* _Given data_
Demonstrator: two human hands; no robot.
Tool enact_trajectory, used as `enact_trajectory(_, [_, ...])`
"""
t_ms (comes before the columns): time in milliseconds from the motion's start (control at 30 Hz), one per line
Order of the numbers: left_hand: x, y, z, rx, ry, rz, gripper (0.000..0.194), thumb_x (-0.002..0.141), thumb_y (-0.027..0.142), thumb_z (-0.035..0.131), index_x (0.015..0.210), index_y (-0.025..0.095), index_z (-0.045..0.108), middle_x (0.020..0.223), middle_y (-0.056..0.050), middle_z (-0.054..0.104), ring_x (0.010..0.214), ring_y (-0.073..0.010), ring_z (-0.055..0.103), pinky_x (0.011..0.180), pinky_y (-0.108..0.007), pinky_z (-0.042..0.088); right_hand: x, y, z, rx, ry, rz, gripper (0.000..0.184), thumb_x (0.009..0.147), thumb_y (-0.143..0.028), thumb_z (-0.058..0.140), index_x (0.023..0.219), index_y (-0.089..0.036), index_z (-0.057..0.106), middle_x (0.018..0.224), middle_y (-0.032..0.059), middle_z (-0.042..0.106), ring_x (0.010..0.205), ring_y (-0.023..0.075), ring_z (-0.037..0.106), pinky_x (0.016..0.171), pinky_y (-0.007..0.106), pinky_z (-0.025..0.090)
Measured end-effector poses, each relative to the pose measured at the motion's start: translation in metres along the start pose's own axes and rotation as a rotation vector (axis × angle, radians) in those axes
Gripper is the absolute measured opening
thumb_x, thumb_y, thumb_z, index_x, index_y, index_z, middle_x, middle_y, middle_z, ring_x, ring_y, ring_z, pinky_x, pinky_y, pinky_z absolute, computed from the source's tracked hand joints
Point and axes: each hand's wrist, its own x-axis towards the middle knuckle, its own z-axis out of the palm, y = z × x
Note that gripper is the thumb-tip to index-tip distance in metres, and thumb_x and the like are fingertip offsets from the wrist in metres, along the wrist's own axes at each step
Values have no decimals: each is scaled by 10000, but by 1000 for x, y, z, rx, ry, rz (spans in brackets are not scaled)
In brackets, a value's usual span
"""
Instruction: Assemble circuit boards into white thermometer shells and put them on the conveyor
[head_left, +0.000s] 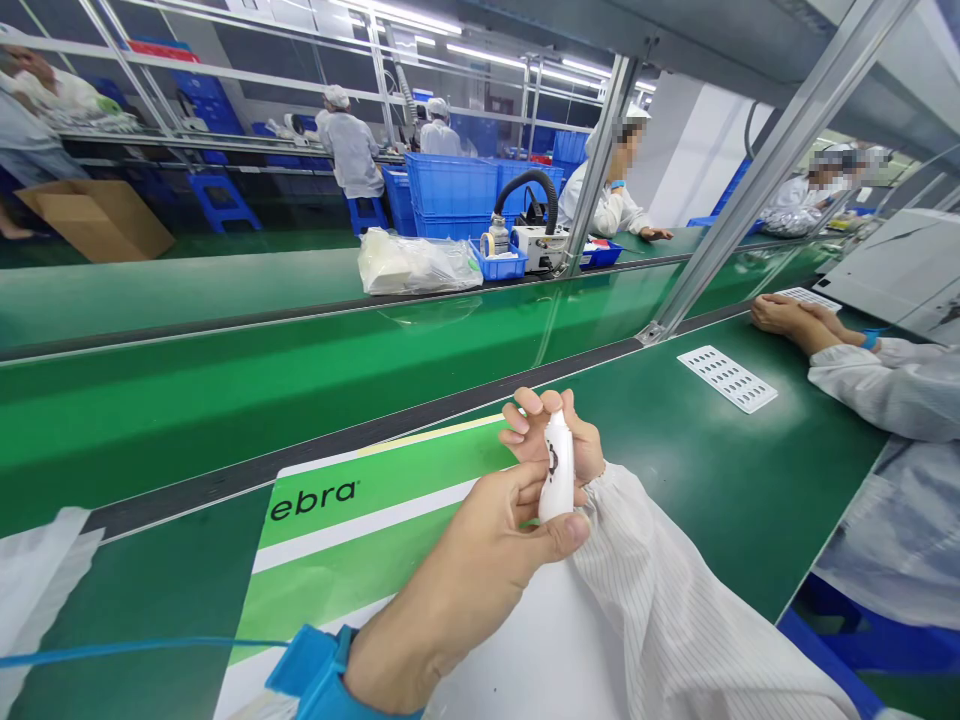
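Upright between my hands is a small white handheld device (556, 485) with a narrow tip and dark markings or openings on its left side. My left hand (499, 545), with a blue strap at the wrist, grips its lower body between thumb and fingers. Behind the device, my right hand (581, 440) closes on its narrow top with the fingertips, the other fingers curled; part of that hand is hidden by the device. Below them lies a green and white printed sheet (330, 545) lettered "ebra".
A white tray with rows of small dark pieces (727, 379) lies to the right. Beyond it rest a co-worker's hands (787, 315). A metal post (720, 210) rises from the bench edge. A plastic bag (416, 265) and blue crates (454, 190) stand across the green conveyor belt (225, 390).
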Motion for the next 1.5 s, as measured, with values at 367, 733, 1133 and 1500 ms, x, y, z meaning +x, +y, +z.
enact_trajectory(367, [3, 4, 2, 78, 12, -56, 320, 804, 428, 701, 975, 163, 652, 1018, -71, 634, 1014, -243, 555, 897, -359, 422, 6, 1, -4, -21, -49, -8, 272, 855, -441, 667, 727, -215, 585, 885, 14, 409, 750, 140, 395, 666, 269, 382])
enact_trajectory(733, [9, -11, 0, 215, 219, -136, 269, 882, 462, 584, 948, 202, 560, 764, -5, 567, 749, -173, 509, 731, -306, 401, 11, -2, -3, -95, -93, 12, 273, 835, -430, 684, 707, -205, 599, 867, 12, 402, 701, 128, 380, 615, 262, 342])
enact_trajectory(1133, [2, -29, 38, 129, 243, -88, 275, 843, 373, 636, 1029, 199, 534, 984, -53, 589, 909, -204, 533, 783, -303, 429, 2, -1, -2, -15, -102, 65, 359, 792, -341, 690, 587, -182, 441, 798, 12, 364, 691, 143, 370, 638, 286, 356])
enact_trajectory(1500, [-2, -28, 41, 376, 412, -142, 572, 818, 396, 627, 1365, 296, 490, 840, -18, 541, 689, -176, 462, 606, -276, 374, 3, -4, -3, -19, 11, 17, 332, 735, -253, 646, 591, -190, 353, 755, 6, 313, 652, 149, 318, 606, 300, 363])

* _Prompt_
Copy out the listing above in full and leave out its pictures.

* _Answer for this exercise_
Demonstrator: two human hands; no robot.
Tool enact_trajectory, used as `enact_trajectory(_, [_, ...])`
"""
t_ms (comes before the columns): time in milliseconds from the motion's start (control at 30 Hz), one per line
Order of the numbers: left_hand: x, y, z, rx, ry, rz, gripper (0.000..0.194), thumb_x (-0.002..0.141), thumb_y (-0.027..0.142), thumb_z (-0.035..0.131), index_x (0.015..0.210), index_y (-0.025..0.095), index_z (-0.045..0.108), middle_x (0.020..0.223), middle_y (-0.056..0.050), middle_z (-0.054..0.104), ring_x (0.010..0.214), ring_y (-0.073..0.010), ring_z (-0.055..0.103), pinky_x (0.011..0.180), pinky_y (-0.108..0.007), pinky_z (-0.042..0.088); right_hand: x, y, z, rx, ry, rz, gripper (0.000..0.184), thumb_x (0.009..0.147), thumb_y (-0.143..0.028), thumb_z (-0.058..0.140), index_x (0.023..0.219), index_y (-0.089..0.036), index_z (-0.057..0.106), middle_x (0.018..0.224), middle_y (-0.032..0.059), middle_z (-0.042..0.106), ring_x (0.010..0.205), ring_y (-0.023..0.075), ring_z (-0.037..0.106), pinky_x (0.016..0.171), pinky_y (-0.007..0.106), pinky_z (-0.025..0.090)
Measured end-effector poses, each relative to the pose measured at the motion's start: translation in metres along the start pose's own axes and rotation as a rotation vector (axis × angle, radians) in those axes
Gripper is the absolute measured opening
thumb_x, thumb_y, thumb_z, index_x, index_y, index_z, middle_x, middle_y, middle_z, ring_x, ring_y, ring_z, pinky_x, pinky_y, pinky_z absolute, computed from the source's tracked hand joints
Point and axes: each hand's wrist, its own x-axis towards the middle knuckle, its own z-axis out of the palm, y = z × x
Note that gripper is the thumb-tip to index-tip distance in metres, and thumb_x and the like are fingertip offsets from the wrist in metres, along the wrist's own axes at each step
Values have no decimals: each is scaled by 10000, but by 1000 for x, y, z, rx, ry, rz (spans in brackets are not scaled)
In brackets, a value's usual span
"""
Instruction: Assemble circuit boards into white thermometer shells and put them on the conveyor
[head_left, +0.000s] 
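Upright between my hands is a small white handheld device (556, 485) with a narrow tip and dark markings or openings on its left side. My left hand (499, 545), with a blue strap at the wrist, grips its lower body between thumb and fingers. Behind the device, my right hand (581, 440) closes on its narrow top with the fingertips, the other fingers curled; part of that hand is hidden by the device. Below them lies a green and white printed sheet (330, 545) lettered "ebra".
A white tray with rows of small dark pieces (727, 379) lies to the right. Beyond it rest a co-worker's hands (787, 315). A metal post (720, 210) rises from the bench edge. A plastic bag (416, 265) and blue crates (454, 190) stand across the green conveyor belt (225, 390).
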Motion for the next 1.5 s, as measured, with values at 367, 733, 1133 and 1500 ms, x, y, z meaning +x, +y, +z.
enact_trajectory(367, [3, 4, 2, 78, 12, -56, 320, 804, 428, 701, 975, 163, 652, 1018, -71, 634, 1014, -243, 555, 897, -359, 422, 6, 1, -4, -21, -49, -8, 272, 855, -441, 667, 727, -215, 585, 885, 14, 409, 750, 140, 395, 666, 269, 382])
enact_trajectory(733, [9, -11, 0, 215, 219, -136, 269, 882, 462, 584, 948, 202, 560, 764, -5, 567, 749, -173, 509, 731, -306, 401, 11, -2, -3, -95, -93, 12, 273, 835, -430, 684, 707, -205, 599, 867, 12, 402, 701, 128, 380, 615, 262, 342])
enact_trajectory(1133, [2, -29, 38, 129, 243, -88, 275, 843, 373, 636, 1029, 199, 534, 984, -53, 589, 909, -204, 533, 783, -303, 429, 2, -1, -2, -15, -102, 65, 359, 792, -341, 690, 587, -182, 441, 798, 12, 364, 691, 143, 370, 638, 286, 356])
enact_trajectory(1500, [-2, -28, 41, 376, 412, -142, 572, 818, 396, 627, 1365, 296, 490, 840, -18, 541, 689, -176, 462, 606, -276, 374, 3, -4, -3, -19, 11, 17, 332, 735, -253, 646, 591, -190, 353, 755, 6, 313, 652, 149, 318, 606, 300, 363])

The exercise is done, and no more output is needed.